0249 – Hemp in Bela Vista 5 enclosure

At the pit grave inside the inner enclosure of Bela Vista 5 there was a Palmela arrow head that was part of the funerary assemblage. That arrow was deposited over a hank of strings. Part of the strings were preserved attached to the arrow’s surface due to its oxidation.

Palmela point with strings attached to it (photo by António Valera)

Analysis show that the strings were made of hemp. This was an interesting finding. Hemp is originally from Asia, but it seems to have spread over Eastern and Central Europe during Neolithic and Chalcolithic. In Iberia there was a context from Late Chalcolithic that provide a textile made of hemp at Abrigo de los Carboneros, but the context have some problems.

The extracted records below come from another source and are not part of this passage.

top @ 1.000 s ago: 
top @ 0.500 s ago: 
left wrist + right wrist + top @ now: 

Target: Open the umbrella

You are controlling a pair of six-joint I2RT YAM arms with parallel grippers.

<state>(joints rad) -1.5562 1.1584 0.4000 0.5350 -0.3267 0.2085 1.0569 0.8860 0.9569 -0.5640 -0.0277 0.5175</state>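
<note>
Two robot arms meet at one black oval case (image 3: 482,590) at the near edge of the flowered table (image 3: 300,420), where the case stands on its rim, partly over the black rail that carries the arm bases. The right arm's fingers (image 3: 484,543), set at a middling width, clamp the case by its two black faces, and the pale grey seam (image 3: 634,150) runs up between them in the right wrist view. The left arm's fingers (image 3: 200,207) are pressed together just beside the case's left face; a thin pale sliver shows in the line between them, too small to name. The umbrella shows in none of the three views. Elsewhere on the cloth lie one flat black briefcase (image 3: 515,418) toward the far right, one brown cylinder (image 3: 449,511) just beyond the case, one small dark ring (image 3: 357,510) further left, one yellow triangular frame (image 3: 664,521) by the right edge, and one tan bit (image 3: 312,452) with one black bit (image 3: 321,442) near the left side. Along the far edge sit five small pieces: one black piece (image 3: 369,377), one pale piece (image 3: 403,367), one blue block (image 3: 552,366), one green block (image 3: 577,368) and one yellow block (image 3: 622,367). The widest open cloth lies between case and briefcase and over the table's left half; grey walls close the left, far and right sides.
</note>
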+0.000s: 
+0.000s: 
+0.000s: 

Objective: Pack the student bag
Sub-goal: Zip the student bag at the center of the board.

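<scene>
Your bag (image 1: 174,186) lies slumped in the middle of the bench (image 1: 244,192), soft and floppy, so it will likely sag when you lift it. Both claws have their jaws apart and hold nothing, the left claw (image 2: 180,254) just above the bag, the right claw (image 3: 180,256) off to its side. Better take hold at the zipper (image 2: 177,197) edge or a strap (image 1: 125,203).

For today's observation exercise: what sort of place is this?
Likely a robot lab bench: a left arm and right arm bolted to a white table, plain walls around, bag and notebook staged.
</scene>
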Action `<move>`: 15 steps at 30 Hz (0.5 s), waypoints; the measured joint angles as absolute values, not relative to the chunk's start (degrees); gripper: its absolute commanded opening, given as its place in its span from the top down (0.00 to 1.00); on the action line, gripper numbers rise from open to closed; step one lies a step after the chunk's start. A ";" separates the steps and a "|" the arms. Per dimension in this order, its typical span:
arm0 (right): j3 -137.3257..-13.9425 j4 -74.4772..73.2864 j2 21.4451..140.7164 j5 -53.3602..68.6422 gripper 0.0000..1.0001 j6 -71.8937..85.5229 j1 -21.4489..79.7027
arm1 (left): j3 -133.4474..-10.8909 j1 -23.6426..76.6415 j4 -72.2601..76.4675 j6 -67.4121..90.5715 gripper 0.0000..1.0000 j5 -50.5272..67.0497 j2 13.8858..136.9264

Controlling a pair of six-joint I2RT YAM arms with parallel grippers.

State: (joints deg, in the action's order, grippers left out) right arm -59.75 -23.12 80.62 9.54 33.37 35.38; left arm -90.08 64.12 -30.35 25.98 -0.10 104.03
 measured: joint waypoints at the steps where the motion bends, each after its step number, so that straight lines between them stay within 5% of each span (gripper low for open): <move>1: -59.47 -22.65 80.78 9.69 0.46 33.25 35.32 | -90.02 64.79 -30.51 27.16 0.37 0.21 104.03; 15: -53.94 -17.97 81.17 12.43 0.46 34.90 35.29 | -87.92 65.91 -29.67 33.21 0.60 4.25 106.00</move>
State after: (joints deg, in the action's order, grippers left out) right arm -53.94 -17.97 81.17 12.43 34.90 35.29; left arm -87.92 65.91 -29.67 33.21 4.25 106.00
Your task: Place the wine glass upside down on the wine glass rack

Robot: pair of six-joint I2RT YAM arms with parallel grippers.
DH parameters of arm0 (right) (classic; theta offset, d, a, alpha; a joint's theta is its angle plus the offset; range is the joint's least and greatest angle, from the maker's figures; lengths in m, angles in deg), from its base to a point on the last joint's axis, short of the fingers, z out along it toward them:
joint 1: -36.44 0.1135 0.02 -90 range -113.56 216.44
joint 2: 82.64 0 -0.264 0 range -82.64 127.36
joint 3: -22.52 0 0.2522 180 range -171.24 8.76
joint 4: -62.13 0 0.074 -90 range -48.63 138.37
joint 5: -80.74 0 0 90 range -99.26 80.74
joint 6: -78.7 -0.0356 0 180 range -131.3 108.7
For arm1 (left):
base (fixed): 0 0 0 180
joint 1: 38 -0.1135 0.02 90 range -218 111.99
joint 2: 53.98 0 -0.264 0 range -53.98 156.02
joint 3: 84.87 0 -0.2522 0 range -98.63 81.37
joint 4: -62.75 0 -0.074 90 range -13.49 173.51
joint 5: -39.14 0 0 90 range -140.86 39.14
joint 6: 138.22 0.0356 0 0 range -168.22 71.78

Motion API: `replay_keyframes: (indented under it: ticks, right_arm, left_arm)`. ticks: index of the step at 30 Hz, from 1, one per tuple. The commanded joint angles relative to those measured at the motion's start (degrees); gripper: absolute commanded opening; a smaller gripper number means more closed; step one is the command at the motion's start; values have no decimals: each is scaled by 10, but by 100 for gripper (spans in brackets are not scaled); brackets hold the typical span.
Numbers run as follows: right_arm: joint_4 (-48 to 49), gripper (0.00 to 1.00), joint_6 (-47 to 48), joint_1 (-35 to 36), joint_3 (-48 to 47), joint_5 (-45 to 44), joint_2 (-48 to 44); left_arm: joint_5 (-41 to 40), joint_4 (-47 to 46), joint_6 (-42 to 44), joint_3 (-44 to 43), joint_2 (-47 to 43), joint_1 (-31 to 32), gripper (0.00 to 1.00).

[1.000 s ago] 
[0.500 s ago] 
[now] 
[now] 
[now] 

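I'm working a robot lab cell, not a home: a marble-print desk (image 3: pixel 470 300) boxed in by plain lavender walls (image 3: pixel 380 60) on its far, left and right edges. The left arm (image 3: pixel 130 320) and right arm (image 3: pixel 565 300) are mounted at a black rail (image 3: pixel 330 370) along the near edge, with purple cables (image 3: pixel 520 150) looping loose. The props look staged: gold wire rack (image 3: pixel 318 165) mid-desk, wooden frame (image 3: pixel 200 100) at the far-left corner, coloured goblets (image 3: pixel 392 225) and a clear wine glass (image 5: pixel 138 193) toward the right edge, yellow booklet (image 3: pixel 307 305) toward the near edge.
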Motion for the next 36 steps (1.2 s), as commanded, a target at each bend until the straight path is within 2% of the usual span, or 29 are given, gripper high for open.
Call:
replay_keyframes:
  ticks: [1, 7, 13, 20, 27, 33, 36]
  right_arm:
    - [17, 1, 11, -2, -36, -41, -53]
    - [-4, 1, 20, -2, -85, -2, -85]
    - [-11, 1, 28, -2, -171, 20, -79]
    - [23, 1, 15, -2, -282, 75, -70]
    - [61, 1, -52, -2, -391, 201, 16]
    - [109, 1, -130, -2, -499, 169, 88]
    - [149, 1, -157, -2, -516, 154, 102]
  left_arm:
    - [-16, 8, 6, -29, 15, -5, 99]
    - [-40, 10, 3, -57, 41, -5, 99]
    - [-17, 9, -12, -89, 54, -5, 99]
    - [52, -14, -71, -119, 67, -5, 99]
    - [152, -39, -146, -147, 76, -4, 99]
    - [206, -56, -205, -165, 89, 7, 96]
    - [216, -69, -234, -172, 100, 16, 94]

Now, at the Bela Vista 5 enclosure hemp appears in a well preserved and excavated context, with a radiocarbon date from the last quarter of the 3rd millennium BC.

Bela Vista 5 funerary context (image published in Valera, 2013)

It is the most western context with hemp in European Recent Prehistory, and might be a confirmation of Sherrat’s ideas about the quick spread of hemp associated to Bell Beaker (Bela Vista 5 grave is a late Bell Beaker context, associated to what is traditionally designated in South Portugal by “Horizonte de Ferradeira”).

The publication of this context will be done in a monographic study that will come out shortly, edited by Nia-Era..


Valera, A.C. (2013), “Recintos de fossos da Pré-História Recente em Portugal. Investigação, discursos, salvaguarda e divulgação”, Almadan, Segunda Série, 18, p.93-110.